Elles sont règle mais il ne me les rend pas et part contrôler une autre voiture. Je le suis pour obtenir des explications. « Tu es en infraction pour volume excessif de bagages ! – Comment ça ? Vous laissez passer deux minibus et un camion dont la hauteur du volume sur le porte-bagage dépasse trois mètres… et vous m'arrêtez pour un petit panier ? – Occupe-toi de ce qui te regarde ! », tranche-t-il en colère. J'essaie de convaincre son collègue en invoquant la fatigue de mes enfants qui pleurent de soif. Peine perdue, tandis que défilent, sous un soleil ardent, je ne sais combien de véhicules autrement plus chargés que le mien. Sans aucun problème, eux. Finalement, je vais voir le chef de poste retranché dans une petite piaule ou passe, de temps à autre, un chauffeur et repart, après avoir déposé son « petit cadeau ».

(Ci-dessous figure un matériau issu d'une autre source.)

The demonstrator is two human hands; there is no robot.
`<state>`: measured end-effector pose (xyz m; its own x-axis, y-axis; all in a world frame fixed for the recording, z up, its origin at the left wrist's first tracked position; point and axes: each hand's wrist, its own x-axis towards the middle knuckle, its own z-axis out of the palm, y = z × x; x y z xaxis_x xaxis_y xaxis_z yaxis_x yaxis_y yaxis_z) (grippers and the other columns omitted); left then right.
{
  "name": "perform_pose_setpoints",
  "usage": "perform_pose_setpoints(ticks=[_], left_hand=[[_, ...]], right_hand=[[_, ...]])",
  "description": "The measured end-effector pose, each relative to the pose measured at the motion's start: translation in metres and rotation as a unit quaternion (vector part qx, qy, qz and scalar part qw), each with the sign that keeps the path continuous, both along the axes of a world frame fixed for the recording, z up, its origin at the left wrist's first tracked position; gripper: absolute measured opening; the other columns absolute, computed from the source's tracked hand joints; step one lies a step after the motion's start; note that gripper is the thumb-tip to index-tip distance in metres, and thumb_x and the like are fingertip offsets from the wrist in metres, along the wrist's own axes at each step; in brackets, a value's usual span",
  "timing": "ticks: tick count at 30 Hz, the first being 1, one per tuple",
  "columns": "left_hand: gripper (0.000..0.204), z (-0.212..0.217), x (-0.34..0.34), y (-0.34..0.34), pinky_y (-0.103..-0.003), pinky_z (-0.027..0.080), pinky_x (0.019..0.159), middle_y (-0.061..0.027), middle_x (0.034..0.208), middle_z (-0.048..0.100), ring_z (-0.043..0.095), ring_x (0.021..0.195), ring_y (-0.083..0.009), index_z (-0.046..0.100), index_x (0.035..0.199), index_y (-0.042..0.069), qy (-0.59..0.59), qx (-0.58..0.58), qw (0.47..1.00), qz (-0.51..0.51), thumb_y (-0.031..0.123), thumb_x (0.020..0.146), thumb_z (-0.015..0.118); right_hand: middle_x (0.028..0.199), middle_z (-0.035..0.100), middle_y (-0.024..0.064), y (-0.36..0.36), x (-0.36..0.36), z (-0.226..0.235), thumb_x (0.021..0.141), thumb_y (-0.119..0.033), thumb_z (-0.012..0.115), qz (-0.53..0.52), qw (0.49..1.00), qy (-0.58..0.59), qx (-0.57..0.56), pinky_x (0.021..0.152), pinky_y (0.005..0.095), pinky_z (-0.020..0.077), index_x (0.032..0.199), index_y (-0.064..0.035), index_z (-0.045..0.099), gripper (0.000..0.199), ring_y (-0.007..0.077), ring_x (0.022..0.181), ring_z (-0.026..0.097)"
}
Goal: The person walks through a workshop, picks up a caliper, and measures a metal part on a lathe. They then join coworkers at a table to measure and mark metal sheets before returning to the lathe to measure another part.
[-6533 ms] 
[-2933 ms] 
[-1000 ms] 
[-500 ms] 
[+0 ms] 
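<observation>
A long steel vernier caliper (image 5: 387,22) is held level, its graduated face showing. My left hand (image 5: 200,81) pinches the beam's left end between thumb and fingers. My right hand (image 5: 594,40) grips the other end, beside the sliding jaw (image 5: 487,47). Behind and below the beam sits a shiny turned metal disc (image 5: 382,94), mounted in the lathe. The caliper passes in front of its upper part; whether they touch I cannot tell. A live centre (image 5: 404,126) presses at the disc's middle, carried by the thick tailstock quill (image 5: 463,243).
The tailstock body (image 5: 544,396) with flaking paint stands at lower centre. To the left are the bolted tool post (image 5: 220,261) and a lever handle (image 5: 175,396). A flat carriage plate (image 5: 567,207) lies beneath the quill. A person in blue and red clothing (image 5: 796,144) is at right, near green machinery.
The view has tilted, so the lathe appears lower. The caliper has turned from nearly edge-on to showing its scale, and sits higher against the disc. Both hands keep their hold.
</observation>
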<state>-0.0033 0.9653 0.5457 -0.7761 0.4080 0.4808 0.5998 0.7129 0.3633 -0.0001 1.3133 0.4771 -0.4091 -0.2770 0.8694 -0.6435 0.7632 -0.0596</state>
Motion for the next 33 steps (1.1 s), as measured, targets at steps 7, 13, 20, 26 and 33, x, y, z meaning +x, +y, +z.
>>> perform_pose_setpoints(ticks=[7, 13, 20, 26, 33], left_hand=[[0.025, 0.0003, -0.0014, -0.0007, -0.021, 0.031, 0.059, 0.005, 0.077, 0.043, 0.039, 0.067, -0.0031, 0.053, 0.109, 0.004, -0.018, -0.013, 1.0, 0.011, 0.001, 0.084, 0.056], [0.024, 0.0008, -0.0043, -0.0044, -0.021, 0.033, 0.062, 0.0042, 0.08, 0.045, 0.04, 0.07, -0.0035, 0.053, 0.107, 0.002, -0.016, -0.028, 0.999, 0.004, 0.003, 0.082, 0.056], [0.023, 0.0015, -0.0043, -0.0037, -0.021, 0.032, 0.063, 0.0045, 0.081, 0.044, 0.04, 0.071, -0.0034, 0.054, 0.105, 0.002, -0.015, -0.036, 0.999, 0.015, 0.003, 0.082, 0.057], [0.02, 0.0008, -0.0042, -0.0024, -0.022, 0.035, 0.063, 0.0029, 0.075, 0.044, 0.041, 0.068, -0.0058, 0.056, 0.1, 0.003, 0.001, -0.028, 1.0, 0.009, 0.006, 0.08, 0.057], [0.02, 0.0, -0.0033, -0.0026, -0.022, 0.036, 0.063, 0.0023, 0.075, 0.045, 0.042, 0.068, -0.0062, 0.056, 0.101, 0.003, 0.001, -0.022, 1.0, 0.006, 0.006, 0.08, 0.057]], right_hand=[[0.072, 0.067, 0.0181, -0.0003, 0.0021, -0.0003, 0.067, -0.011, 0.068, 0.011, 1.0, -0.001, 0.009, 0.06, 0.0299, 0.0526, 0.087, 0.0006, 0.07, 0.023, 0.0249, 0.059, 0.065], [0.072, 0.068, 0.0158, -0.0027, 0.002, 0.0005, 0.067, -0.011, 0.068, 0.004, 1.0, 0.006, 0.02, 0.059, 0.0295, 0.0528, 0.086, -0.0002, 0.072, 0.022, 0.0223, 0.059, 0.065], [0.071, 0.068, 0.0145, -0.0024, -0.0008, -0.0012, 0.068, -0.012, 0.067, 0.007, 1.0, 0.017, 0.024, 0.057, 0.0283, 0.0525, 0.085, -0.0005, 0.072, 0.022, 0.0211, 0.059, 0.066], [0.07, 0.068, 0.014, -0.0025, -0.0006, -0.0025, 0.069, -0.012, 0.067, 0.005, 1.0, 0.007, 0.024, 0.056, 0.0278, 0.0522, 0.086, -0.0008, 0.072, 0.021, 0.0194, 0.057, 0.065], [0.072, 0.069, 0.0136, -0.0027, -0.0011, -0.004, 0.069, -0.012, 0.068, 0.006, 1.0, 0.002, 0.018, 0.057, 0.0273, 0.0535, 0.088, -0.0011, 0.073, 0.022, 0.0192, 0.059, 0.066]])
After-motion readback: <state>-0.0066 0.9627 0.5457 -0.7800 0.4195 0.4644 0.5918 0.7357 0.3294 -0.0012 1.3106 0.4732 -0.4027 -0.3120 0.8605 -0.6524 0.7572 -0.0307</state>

Voici – et Allah est témoin ! – ce qu'il me répondit : « Tu sais, vous, les gens de Nouakchott, vous vivez dans la richesse. Ces pauvres gosses demeurent dans cette brousse sans rien du tout. Aidez-les, si vous voulez repartir vite ». Totalement ébahi de tels propos dans la bouche d'un sous-officier censé connaître et respecter la loi, je m’insurgeai : « Jamais je n'accepterais la corruption. Dressez-moi une contravention ; je suis prêt à partir en ville verser son montant au Trésor et vous ramener en suivant le reçu. – Pas question, tu vas le payer ici. – Jamais, quitte à rester là ! ». La propriétaire du panier intervint. « Je ne veux pas que vous ayez des problèmes à cause de moi. Je vais aller lui demander service en tant que femme. S’il refuse, je descendrai ici avec mon panier pour vous laisser continuer. – Vas les voir, si tu veux, mais je ne te laisserai en tout cas pas ici ». Elle partit et revint au bout de cinq minutes. Avec les papiers. « Ils sont gentils, ils ont accepté de nous libérer ». Quelques mois plus tard, j’appris, par un tiers, qu'elle leur aurait passé deux mille MRO. Était-ce vrai ? « Non, non », s’empressa-t-elle de me répondre.
Voilà pour l’exception. Quant à la règle, on rappellera simplement le travail colossal qu’accomplissent ces jours-ci les gendarmes. Ils veillent aux frontières, patrouillent dans les villes et se sacrifient sans compter pour la Nation quasiment en guerre contre un invisible ennemi. J'ai par ailleurs reçu confirmation de ce que j’ai plusieurs fois dénoncé. Deux clips vidéo enregistrés sur la route de l'Espoir. Le premier montre un minibus plein à craquer de bagages. Conduit par un chauffeur répondant au nom de Beiha, il allait de Tamchekett vers Nouakchott. Après avoir passé plusieurs postes sans problèmes, il arrive à celui d'Achram (Tagant) réputé pour la rigueur de ses contrôles.
On y suspecte une présence humaine sous les bagages. Le chauffeur dément. Les gendarmes ôtent un à un les bagages… et une tête apparaît… alors même que ledit Beiha s’entête à prétendre qu'il n'y a personne ! On fait sortir le passager clandestin qui déclare avoir payé 5 000 MRU au chauffeur. Le second clip montre une Toyota Hilux arrêté ailleurs sur la route de l'Espoir par une patrouille mobile. Les gendarmes découvrent, en place avant, une femme cachée sous une couverture ; en place arrière, un homme sous un tas de coussins et, derrière la cabine, un jeune homme sous des bonbonnes de gaz. Les transporteurs ne se soucient point du danger. Ils n’ont qu’un seul souci : le gain.